§ **What the task asks**
One number is the whole answer: the tally of lines in the records that include the word "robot".

★ ★ ★ ★ ★

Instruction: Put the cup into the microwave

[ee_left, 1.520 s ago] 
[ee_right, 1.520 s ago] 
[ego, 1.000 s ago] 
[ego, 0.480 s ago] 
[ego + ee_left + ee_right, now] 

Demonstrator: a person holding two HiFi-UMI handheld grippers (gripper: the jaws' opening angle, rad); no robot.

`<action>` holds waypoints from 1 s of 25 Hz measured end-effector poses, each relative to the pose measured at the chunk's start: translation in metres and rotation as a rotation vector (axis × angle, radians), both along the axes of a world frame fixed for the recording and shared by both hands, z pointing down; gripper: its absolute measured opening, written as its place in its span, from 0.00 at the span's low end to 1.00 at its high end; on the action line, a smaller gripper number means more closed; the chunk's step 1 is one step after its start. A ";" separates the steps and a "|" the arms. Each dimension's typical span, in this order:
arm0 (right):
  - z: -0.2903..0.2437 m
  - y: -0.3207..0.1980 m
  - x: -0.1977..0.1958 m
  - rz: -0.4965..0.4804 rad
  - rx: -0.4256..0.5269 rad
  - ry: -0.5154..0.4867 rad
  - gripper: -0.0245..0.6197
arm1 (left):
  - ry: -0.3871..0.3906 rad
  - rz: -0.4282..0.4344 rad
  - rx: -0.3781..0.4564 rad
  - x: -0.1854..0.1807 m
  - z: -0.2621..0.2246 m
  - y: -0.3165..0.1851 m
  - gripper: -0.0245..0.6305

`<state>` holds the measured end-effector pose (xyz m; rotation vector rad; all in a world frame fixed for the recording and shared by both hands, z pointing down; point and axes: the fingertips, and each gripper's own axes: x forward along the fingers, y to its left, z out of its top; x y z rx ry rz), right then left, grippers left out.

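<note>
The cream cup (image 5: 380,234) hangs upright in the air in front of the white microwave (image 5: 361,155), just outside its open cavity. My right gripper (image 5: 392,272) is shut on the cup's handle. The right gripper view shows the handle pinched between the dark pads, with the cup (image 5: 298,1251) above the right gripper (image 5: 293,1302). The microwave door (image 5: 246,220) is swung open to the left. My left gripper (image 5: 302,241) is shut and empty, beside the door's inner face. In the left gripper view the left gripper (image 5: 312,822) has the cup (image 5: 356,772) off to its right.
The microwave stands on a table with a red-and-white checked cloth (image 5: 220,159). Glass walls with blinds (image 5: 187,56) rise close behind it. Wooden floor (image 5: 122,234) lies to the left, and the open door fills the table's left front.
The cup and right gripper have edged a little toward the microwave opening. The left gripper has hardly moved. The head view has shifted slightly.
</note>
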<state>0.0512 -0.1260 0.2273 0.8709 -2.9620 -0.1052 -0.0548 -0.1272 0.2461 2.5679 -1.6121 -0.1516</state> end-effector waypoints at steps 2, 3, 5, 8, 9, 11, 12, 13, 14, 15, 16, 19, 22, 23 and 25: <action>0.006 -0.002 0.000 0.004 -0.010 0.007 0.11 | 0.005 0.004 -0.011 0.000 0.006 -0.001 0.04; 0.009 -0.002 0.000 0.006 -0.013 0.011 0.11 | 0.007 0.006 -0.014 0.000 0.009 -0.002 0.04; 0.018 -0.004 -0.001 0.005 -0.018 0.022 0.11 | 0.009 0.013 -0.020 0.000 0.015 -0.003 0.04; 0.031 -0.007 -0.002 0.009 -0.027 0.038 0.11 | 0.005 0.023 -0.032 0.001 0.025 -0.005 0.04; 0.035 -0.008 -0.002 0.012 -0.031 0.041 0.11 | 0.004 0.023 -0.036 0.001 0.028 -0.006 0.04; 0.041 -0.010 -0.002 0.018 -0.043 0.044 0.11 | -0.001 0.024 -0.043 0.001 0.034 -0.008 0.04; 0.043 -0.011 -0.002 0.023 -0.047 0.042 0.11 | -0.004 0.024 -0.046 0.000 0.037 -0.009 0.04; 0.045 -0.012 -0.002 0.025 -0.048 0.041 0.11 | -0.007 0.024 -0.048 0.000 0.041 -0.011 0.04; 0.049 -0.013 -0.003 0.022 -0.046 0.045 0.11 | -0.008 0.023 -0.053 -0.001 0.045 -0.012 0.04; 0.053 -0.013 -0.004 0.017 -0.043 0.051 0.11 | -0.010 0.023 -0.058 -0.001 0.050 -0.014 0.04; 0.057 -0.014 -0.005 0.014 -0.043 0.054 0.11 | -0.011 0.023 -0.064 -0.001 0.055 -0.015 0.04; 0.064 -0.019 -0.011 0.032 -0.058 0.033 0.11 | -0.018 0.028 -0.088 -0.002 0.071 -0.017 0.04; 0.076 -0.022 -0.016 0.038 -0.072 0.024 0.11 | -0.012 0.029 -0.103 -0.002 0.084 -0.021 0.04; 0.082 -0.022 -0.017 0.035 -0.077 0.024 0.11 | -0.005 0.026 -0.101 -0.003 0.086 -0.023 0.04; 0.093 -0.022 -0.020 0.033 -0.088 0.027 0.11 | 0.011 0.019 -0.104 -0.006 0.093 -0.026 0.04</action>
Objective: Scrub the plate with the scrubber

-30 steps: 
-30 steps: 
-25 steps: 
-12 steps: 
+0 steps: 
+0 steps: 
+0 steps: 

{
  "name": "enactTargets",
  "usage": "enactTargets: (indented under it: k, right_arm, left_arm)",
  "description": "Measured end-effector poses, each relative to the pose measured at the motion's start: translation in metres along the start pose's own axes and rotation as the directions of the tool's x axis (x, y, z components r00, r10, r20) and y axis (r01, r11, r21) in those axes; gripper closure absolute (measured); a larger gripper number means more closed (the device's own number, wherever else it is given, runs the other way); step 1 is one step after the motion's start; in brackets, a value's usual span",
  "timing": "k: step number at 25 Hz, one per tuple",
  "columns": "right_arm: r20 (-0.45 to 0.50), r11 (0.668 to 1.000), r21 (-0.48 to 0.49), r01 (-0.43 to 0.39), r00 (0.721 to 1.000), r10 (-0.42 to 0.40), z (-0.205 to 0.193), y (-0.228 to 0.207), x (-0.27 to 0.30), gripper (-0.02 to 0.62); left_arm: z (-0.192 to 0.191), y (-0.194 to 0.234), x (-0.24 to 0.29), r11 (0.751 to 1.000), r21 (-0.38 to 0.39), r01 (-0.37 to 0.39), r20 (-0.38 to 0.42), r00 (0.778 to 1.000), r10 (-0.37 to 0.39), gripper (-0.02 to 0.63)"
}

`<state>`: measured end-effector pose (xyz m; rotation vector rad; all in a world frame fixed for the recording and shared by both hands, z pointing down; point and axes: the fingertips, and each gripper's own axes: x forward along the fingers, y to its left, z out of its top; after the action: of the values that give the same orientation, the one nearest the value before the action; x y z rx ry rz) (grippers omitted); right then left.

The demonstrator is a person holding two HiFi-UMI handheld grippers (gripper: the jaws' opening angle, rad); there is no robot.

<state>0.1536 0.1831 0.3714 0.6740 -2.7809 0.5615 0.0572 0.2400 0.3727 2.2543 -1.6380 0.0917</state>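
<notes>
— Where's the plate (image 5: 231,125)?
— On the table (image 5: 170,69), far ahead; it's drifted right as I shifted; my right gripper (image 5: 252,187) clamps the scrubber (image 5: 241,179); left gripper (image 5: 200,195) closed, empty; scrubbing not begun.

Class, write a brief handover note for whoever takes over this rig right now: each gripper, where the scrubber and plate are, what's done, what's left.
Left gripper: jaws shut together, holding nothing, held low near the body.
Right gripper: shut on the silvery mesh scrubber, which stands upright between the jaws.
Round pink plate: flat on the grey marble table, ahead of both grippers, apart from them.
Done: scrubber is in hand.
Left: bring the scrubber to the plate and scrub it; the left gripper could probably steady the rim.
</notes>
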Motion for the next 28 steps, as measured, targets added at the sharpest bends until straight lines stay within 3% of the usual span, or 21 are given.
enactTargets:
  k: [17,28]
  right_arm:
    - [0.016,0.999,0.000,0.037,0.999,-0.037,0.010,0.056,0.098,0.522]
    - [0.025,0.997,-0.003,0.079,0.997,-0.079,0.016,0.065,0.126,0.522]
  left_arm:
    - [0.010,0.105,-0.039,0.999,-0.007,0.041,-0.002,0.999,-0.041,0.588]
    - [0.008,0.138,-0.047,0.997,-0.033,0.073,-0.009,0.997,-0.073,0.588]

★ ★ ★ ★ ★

§ **Output of the task**
2